What is the recommended way to flag secondary threads

Suppose I have a thread that is executing a 10 stage Cuda pipeline. After each stage I want to copy some memory from the GPU to the CPU. My original intent was to use a secondary thread for the copies, where after each stage a cuda event would be triggered to let the secondary thread know that it was safe to copy the data back. But it appears that events don’t work that way (if I am understanding them at least)

My second idea was to use cudaLaunchHostFunc() inside the main GPU thread to submit a function to a secondary thread to copy the data back instead. But as per the Cuda Programming Guide it tells you to not call any Cuda APIs within this function or risk waiting on itself.

So now I am at a bit of a loss. What is the best way to trigger CPU code that needs to use the API for things like copying while leaving the GPU thread to execute as fast as it can?

Thanks

cudaEvents and / or host functions are the way to go. At which point to you face difficulties? What does your current code look like?

I can’t share actual code unfortunately since it’s code for my employer and confidential (which makes getting help generally a lot harder). But I can try some pseudo code. Each stage follows the same structure of:

func pipeline_stage():
    pre_process()
    process()
    post_process()

Where the process function is doing all the heavy lifting with regards to Cuda and pre/post_process are doing most of the copying to and from the pipeline stage. Right now we do standard synchronous memory transfers which I know we need to change to use cudaMemcpyAsync at some point. But since we also do CPU work with the data especially in the post_process() function we need someway to trigger CPU code as well as the memory transfer

That was why I was hoping to have a post_process() function that we could run on a secondary thread via cudaLaunchHostFunc() that performs the memory transfer and operates on the data before returning it to the customer. But that would require calling cudaMemcpyAsync from within the cudaLaunchHostFunc() which the guide tells you not to do.

With pinned memory and asynchronous memory copies, you can start the transfers from the “main” process thread. Then record an event after the copy, or launch a host function. Depends whether you want to do the actual post processing work in the internal host function thread.

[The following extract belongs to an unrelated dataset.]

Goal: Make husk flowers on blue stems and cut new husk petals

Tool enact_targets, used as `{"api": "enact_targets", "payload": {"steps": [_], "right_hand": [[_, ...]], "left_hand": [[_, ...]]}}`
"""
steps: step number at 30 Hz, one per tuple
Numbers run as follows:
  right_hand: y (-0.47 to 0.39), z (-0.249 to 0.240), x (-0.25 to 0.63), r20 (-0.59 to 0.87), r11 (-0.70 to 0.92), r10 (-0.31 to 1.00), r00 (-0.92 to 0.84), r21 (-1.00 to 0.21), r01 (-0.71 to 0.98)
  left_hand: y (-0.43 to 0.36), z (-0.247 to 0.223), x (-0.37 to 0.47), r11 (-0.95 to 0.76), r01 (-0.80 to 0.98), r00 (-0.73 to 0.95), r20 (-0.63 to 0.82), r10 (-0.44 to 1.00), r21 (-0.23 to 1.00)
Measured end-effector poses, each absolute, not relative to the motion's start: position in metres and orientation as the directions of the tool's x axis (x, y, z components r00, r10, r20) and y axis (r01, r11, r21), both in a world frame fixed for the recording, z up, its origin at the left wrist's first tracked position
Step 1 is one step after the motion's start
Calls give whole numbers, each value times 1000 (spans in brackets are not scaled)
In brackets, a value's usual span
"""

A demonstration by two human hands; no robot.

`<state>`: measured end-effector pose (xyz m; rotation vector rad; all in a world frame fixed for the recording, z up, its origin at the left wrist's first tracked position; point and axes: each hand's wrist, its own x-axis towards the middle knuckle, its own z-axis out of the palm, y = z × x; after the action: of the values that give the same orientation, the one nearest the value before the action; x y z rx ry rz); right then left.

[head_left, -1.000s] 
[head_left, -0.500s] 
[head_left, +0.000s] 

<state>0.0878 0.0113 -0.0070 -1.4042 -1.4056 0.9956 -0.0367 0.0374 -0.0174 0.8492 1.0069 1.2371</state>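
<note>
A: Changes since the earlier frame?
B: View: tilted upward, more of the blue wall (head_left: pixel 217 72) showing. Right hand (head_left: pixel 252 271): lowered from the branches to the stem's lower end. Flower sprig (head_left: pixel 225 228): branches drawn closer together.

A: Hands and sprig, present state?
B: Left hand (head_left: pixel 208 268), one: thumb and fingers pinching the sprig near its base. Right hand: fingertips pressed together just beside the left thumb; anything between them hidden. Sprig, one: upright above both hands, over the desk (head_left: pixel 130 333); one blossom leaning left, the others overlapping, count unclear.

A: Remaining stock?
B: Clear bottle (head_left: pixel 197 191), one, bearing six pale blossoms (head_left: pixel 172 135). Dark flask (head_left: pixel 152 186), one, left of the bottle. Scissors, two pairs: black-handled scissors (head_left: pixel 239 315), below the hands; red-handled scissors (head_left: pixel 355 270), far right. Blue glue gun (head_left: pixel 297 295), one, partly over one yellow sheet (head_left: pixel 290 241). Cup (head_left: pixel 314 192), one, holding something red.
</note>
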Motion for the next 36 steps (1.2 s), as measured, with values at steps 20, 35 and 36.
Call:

Here is some pseudo code to give you some idea:

int* h_ptr; int *d_ptr; size_t bytes;
kernel<<<stream>>>(d_ptr);
cudaMemcpyAsync(h_ptr, d_ptr, bytes, cudaMemcpyDeviceToHost, stream);

//option 1
cudaEventRecord(event, stream);
// post processing thread can do cudaEventSynchronize(event) to wait until transfer to host is complete

//option 2
auto callbackfunc = ...
cudaLauncHostFunc(stream, callbackfunc, args);
//host func will begin after transfer to host is complete. either use the callback to 
//notify the post processing thread, or do the post processing within the callback

Thanks for the examples. Option 2 immediately stands out the as the easier of the two options to manage thread wise. But I have a question about option 1. The chances are that the post-processing thread will already exist and be waiting to execute and the event variable will already exist as probably a member variable of that pipeline stage. That means that there is a chance that it reaches cudaEventSynchronize(event) before the process function reaches cudaEventRecord(event, stream);. Will the post processing thread just sit idle until cudaEventRecord(event, stream); has been hit? Might be a dumb question, but just want to make sure

No, if the second thread reaches eventSynchronize before it is recorded, the old status of the event will be used.

You can use option 2 to notify an already existing thread. For example, let the second thread wait on some condition variable (or busy waiting) , then in the host function callback, send a signal to the second thread to stop waiting.

No, if the second thread reaches eventSynchronize before it is recorded, the old status of the event will be used.

I see, is there a way to prime an event with a “wait here” condition? Based on my current understanding at least, if I was going to use option one I think it would be best if every pipeline_stage starts with a “wait here” event since nothing outside the pipeline_stage should need access to it. If not it’s not the end of the world. There’s always option 2

You can use option 2 to notify an already existing thread. For example, let the second thread wait on some condition variable (or busy waiting) , then in the host function callback, send a signal to the second thread to stop waiting.

That was actually my stage 2 optimisation for post process was to make a job queue. So the post process function would just be used to submit the function to a job queue and a threadpool would handle processing them all

One difference between the options is that cudaEventRecord does not automatically block the stream which recorded the record.

Whereas cudaLaunchHostFunc will block the stream, until the callback returns.

However, both options are flexible:

  • Option 1: You could use a second event in option 1, which you use in the opposite direction to signal to the stream that it can continue (the stream would have to explicitly wait for this other event).
  • Option 2: As striker mentioned, you can signal from within the callback to a waiting thread and return from the callback at once, before the second thread finishes.

There isn’t. The warning given by striker159 needs to be kept in mind: if you attempt an event query or synchronization on an event not yet recorded, you’re not likely to get expected behavior.

The event will be recorded “somewhere” i.e. in some thread. Have that thread use whatever interthread communication you would like to implement the “wait here” in host code. That’s not a CUDA question. After the “wait here” elapses, then you can go on to sampling the event status with cudaEventQuery in a polling loop, if you find that attractive.

Initialization:
wait_here = 1;

Recording thread:
cudaEventRecord(…);
wait_here = 0;

polling thread:
while(wait_here) {};
while (cudaEventQuery != cudaSuccess) {};
do_post_processing_work();

That additional context is very useful. With that I think I can make a proper design decision. Thanks :)